=== WORK TO BE COMPLETED ===
The listing that follows is to be output in full and without change.

-------------------------

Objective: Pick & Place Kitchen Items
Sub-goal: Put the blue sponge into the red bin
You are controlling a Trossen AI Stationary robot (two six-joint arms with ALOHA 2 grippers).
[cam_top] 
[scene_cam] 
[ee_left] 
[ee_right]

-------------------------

=== ANSWER TO THE PROBLEM ===
Objective: Pick & Place Kitchen Items
Sub-goal: Put the blue sponge into the red bin
You are controlling a Trossen AI Stationary robot (two six-joint arms with ALOHA 2 grippers).
[cam_top] 
[scene_cam] 
[ee_left] 
[ee_right]

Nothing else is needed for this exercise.